*** Opening Listed records ***

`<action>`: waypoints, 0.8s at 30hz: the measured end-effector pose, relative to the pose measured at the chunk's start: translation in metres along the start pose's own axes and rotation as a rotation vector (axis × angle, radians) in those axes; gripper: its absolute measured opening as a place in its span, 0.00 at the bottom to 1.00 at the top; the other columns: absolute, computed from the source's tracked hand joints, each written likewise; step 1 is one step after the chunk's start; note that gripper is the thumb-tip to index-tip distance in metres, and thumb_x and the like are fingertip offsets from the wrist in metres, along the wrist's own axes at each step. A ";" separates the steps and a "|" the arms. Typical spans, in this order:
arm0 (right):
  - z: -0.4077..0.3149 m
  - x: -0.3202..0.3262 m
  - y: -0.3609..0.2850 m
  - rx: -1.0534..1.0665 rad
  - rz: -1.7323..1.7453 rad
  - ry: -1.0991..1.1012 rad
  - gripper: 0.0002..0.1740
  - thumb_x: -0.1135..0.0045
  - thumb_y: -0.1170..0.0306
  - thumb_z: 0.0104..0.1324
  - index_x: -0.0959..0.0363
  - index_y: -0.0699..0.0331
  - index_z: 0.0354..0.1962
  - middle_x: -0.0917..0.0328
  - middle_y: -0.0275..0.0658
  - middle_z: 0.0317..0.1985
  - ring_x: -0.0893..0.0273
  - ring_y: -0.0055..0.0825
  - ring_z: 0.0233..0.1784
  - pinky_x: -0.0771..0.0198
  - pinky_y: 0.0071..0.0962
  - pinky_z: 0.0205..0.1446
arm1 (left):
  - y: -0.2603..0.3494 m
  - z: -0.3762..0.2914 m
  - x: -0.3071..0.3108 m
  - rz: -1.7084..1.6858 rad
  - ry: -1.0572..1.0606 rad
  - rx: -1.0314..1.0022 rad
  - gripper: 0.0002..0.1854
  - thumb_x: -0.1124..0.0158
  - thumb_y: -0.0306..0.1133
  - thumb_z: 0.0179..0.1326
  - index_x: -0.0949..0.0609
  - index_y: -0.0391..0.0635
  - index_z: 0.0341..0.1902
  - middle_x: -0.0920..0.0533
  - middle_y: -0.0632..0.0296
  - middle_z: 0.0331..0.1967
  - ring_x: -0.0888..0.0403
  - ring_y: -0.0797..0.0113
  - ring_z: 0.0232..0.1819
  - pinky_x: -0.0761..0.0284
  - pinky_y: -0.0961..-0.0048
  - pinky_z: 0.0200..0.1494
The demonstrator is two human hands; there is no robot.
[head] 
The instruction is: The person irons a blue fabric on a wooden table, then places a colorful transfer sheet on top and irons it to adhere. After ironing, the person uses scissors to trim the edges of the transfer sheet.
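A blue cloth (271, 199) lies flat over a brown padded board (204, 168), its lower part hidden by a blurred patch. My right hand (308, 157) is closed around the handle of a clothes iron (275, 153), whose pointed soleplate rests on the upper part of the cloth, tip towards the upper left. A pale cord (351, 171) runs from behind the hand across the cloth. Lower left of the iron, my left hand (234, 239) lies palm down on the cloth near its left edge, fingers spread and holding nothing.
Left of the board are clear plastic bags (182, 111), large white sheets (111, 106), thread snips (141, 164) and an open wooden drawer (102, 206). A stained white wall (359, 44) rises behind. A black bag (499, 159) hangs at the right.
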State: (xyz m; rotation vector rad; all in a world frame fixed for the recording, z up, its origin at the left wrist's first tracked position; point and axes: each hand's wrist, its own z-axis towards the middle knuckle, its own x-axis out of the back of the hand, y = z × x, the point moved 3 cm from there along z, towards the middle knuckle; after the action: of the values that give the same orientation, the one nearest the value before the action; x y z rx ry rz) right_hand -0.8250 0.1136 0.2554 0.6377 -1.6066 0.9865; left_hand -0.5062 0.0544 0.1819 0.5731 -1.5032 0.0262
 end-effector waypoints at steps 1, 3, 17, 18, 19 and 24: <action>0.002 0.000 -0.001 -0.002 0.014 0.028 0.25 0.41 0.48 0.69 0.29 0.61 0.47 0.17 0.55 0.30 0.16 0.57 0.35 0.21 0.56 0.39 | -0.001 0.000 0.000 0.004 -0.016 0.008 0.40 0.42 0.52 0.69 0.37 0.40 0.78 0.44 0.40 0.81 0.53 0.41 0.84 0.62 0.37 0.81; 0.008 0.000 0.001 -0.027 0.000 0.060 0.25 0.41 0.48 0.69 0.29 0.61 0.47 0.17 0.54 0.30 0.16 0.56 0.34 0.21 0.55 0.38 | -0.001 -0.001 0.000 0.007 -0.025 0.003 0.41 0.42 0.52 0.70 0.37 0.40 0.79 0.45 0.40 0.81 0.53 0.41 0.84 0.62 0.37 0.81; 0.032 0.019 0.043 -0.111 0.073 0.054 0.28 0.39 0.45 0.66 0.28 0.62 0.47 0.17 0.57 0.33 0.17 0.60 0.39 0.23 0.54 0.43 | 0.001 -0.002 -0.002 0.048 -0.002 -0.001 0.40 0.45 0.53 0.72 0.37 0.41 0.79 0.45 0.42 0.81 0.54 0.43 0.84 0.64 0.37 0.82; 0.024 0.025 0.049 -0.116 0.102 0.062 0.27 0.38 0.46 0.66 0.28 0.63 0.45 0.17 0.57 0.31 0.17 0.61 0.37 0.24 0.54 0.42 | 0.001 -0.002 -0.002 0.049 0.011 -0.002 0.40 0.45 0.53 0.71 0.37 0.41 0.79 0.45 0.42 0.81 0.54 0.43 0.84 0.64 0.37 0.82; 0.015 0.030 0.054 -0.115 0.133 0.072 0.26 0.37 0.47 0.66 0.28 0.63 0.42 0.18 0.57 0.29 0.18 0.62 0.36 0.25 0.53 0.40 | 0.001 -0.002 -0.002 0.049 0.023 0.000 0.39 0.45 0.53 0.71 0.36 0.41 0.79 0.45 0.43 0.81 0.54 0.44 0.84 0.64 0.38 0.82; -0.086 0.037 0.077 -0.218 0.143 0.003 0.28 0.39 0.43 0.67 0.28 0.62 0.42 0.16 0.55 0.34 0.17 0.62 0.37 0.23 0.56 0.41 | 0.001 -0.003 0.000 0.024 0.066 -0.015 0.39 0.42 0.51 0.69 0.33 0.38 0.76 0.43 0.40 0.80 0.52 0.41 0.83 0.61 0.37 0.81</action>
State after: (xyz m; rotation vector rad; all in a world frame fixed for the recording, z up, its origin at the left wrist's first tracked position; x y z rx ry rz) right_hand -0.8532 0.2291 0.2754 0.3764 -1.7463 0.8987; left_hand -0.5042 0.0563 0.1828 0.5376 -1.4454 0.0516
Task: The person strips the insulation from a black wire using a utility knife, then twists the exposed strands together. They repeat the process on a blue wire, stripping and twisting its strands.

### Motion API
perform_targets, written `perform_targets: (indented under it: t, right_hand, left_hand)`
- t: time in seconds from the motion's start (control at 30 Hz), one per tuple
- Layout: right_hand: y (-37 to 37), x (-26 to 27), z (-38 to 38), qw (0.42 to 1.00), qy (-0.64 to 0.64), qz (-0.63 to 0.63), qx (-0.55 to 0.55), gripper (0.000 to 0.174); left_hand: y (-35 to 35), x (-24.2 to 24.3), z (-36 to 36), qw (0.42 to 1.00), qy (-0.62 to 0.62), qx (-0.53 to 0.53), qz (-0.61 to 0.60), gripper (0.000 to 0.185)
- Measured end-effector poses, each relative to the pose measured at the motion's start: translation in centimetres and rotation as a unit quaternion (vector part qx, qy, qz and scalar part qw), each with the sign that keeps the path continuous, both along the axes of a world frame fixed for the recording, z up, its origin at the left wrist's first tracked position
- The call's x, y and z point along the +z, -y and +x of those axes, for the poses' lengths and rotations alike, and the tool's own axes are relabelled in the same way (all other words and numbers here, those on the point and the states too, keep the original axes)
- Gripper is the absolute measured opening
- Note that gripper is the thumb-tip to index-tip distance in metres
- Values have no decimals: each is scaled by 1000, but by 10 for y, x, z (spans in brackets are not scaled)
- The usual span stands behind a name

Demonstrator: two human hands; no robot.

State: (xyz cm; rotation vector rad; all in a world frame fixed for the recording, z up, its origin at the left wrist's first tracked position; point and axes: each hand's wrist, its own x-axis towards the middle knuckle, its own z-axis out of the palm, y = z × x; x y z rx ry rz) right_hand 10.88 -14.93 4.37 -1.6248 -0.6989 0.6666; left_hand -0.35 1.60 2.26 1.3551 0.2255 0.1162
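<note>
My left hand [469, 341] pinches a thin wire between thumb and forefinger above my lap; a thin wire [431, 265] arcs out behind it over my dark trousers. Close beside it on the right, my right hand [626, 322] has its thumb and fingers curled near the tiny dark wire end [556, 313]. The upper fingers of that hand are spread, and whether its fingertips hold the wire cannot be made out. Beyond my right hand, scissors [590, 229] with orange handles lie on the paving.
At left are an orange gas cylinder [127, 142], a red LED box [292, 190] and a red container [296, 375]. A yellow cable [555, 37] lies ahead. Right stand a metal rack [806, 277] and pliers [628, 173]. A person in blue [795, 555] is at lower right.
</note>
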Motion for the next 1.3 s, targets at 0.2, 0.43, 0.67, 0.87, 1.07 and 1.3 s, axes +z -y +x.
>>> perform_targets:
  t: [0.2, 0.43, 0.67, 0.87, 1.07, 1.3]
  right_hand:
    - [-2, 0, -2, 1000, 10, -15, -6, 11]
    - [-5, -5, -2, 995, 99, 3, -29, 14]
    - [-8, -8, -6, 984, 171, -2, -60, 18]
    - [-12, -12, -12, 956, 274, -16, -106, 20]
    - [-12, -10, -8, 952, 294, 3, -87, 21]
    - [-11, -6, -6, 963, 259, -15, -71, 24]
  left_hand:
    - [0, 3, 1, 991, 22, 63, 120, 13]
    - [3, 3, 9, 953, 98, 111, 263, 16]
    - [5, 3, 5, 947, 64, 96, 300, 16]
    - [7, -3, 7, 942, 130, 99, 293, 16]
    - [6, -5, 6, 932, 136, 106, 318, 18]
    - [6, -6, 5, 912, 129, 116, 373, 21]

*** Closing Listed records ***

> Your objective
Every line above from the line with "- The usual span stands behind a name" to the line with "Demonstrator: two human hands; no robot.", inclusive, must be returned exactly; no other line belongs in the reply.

> Result for this exercise
- The usual span stands behind a name

Demonstrator: two human hands; no robot.

The exercise is done, and no more output is needed.